Exercise data START
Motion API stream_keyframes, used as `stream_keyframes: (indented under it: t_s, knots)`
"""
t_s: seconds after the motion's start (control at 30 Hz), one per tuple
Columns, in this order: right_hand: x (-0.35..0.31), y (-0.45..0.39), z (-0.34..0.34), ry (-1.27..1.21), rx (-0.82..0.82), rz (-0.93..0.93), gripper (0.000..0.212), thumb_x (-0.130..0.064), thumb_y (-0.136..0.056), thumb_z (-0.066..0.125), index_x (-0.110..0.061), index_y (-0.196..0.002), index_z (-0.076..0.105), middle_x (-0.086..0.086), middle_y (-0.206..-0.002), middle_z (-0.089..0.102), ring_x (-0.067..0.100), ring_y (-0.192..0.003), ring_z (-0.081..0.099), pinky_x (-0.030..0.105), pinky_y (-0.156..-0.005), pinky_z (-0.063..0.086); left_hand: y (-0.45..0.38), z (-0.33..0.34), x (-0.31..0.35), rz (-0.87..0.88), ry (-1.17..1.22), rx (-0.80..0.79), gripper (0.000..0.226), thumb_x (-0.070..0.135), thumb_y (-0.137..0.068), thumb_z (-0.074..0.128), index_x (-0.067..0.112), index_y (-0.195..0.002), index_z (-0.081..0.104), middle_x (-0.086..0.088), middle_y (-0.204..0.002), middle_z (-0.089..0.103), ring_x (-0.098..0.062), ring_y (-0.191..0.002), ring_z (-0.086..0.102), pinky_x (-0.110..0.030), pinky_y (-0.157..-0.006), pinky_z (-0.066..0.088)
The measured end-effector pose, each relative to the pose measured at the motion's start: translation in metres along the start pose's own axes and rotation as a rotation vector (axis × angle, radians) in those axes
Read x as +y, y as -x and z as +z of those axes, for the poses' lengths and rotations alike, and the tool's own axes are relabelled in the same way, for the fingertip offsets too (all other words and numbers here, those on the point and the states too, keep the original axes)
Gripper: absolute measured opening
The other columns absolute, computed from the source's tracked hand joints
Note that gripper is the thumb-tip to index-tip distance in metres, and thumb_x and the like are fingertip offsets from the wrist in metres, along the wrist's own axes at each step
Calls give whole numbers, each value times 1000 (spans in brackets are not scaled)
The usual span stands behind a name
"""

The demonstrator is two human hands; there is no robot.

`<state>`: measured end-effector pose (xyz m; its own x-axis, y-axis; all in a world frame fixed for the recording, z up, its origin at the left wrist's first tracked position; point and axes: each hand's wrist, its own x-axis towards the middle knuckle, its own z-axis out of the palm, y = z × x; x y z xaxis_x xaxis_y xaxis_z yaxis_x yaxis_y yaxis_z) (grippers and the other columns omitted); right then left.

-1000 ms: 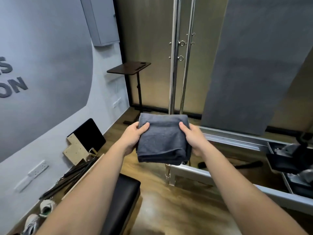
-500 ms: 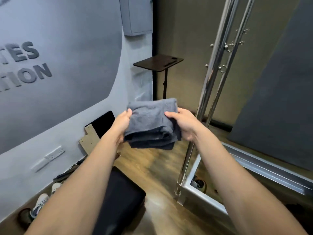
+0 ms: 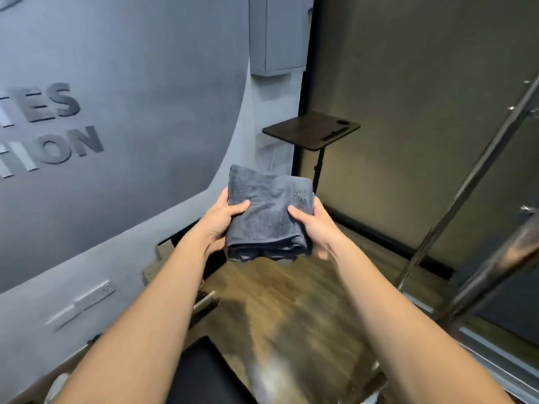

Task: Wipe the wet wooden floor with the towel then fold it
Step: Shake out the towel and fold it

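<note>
Both hands, left hand point(image 3: 223, 221) and right hand point(image 3: 313, 225), close their grip on the folded towel point(image 3: 269, 215), held above the wooden floor point(image 3: 291, 310). Loosening either grip could let its layers slump open.

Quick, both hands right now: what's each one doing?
Left hand: closed on the left edge of the folded towel, thumb on top.
Right hand: closed on the towel's right edge, thumb on top.

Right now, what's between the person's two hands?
In the head view, the folded grey towel fills the stretch between the left hand and the right hand. Each hand grips one side, with the thumb on top, above the wooden floor.
</note>
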<state>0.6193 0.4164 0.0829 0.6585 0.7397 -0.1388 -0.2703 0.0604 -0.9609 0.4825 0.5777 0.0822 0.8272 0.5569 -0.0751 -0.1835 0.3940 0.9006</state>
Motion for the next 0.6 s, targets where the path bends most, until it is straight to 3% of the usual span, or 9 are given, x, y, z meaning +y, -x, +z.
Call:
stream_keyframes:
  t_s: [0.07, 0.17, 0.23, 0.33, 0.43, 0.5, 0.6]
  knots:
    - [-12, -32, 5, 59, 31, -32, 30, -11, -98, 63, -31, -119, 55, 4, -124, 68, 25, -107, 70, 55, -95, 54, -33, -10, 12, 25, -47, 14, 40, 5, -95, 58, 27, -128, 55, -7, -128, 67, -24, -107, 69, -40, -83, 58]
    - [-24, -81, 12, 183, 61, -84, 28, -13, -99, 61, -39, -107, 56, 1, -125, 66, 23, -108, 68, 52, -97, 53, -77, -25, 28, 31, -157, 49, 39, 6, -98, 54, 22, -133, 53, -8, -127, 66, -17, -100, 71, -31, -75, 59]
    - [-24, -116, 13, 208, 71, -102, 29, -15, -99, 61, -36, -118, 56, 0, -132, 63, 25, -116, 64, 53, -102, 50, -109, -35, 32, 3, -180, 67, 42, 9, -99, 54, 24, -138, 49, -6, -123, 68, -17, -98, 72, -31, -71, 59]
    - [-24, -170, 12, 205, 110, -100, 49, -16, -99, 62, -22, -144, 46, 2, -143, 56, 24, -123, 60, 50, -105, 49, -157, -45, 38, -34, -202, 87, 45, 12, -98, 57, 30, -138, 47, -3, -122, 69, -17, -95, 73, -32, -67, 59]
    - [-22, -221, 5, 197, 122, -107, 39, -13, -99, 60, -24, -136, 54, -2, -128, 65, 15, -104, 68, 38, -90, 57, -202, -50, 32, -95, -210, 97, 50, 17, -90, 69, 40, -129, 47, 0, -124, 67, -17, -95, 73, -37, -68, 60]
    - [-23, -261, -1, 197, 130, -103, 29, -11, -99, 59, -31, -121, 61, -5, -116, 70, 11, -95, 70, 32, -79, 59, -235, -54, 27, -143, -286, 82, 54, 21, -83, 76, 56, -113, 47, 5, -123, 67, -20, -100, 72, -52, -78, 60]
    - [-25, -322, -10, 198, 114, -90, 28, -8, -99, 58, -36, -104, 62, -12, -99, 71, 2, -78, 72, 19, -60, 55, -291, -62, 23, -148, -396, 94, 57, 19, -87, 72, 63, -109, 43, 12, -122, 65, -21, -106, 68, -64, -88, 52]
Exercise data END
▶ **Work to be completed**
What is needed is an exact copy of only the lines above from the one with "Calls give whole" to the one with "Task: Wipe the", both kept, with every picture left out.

▶ **Result for this task**
Calls give whole numbers, each value times 1000 (spans in brackets are not scaled)
The usual span stands behind a name
"""

The demonstrator is two human hands; there is no robot.

`<state>`: measured end-effector pose (xyz m; its own x-axis, y-axis; all in a world frame fixed for the recording, z up, its origin at the left wrist's first tracked position; point and axes: each hand's wrist, its own x-axis towards the middle knuckle, its own z-axis out of the palm, y = z × x; x y z xaxis_x xaxis_y xaxis_z yaxis_x yaxis_y yaxis_z) (grippers and the other columns omitted); right then left.

-1000 ms: 
-500 ms: 
+0 ms: 

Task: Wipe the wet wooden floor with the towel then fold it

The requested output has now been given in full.